__WHAT YOU SHOULD DO__:
Write out the entries exactly, leaving out every picture.

__INFORMATION GIVEN__:
++++++

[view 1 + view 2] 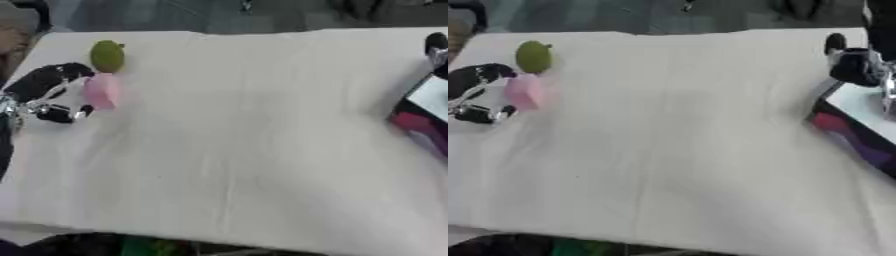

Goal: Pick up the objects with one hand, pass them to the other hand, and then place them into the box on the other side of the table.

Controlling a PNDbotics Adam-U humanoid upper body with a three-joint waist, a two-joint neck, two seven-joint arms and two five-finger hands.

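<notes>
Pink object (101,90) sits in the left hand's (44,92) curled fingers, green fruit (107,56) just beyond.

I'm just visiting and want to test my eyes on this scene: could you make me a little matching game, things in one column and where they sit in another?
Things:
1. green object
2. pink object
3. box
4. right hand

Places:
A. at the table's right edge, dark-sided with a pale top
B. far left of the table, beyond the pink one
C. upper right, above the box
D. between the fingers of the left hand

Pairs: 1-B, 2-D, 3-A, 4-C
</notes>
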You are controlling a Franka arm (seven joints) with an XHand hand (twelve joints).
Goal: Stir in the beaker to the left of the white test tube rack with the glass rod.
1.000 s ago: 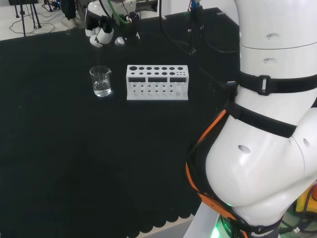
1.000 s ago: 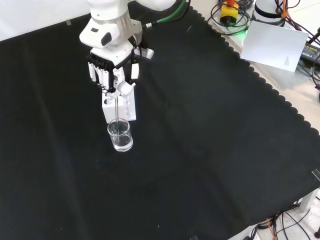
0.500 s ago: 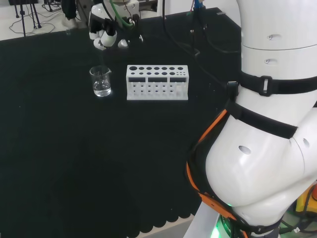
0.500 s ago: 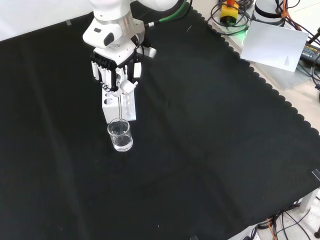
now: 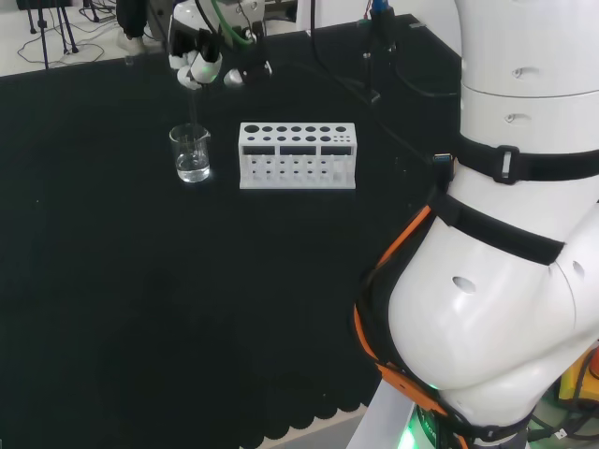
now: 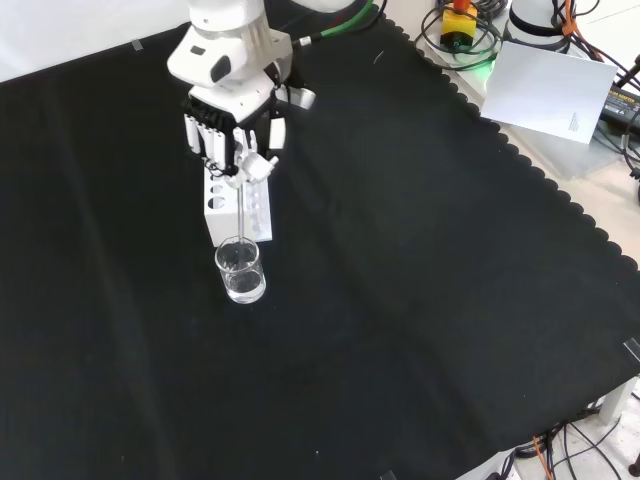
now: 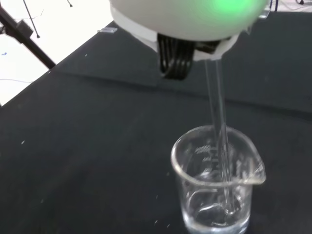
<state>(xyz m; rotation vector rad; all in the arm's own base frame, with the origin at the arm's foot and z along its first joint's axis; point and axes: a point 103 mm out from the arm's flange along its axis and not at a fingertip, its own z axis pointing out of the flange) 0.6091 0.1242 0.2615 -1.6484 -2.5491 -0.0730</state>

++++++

__COMPLETED TASK__:
[view 1 + view 2] 

Goal: Pick up the objects with one hand, pass them to the other hand, and then place them into the box on the other side of the table.

Controlling a PNDbotics Adam-U humanoid upper body with a three-joint waist, a two-joint neck, two seven-joint arms and two five-finger hands.

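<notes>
Pink object (101,90) sits in the left hand's (44,92) curled fingers, green fruit (107,56) just beyond.

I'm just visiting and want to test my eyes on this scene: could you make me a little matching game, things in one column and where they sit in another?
Things:
1. green object
2. pink object
3. box
4. right hand

Places:
A. at the table's right edge, dark-sided with a pale top
B. far left of the table, beyond the pink one
C. upper right, above the box
D. between the fingers of the left hand

Pairs: 1-B, 2-D, 3-A, 4-C
</notes>
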You are controlling a Franka arm (seven joints) with an XHand hand (twelve joints).
Goal: Stir in the beaker to the left of the white test tube rack with the glass rod.
1.000 s ago: 
1.000 s ago: 
0.500 s ago: 
0.500 s ago: 
now: 
now: 
now: 
<state>(xyz m; rotation vector rad; all in the arm's own base frame, with the origin at the arm's foot and z along its first joint's axis; point and axes: a point 103 mm out from the arm's flange along its axis and not at a fingertip, its own z axis pointing out of the flange) 0.6091 0.1242 0.2615 -1.6484 -2.5491 -0.0730</state>

The exercise is complete as it stands.